▶ **TASK BRIEF**:
Only the lines containing "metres" belong in the answer; find them in the material below.

▶ **SUPPLIED INFORMATION**:
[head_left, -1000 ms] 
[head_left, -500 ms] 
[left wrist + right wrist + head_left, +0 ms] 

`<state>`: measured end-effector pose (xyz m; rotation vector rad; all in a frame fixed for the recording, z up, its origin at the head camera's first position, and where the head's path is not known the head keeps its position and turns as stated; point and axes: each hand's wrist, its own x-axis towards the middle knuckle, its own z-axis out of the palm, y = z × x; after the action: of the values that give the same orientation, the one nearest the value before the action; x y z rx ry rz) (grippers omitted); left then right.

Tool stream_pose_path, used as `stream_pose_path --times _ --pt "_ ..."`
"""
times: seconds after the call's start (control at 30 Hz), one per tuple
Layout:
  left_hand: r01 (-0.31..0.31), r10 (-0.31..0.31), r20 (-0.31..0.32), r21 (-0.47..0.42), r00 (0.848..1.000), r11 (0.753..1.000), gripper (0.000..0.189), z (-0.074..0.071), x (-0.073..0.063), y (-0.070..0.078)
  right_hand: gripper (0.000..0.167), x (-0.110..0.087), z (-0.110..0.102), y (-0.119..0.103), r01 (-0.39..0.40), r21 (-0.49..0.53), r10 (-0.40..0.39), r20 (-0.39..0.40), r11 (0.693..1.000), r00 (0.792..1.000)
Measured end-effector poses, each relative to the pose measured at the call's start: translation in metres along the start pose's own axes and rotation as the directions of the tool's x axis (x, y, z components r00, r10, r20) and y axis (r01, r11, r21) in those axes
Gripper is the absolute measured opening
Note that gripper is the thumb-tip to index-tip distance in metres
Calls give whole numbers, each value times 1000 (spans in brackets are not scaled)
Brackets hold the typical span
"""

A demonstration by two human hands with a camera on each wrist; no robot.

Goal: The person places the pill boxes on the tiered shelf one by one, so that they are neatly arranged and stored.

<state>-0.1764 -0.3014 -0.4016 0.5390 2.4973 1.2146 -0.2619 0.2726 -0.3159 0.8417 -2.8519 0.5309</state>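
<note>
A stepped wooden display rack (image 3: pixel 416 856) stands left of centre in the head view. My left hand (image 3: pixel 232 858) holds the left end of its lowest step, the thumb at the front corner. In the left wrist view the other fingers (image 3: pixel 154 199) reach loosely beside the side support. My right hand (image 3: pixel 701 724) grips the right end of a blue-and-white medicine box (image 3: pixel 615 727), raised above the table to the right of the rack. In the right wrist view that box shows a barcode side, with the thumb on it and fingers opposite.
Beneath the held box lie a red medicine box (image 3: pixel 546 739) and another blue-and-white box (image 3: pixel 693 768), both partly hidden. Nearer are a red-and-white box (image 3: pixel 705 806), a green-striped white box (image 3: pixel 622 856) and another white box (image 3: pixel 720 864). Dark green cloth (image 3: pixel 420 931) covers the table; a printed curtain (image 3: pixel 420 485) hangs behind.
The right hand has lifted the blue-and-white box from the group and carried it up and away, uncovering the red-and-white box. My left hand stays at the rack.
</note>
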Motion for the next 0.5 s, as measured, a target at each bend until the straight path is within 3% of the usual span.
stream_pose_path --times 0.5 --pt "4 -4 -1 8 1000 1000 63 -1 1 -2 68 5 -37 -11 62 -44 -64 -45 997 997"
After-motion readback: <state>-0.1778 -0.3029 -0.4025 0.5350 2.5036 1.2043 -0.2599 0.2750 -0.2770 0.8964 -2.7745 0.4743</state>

▶ **RESPONSE TO THE TASK**:
Measured end-effector poses, each relative to the pose measured at the call's start: translation in metres along the start pose's own axes and rotation as the directions of the tool's x axis (x, y, z components r00, r10, r20) and y axis (r01, r11, r21) in those axes
Note that gripper is the thumb-tip to index-tip distance in metres

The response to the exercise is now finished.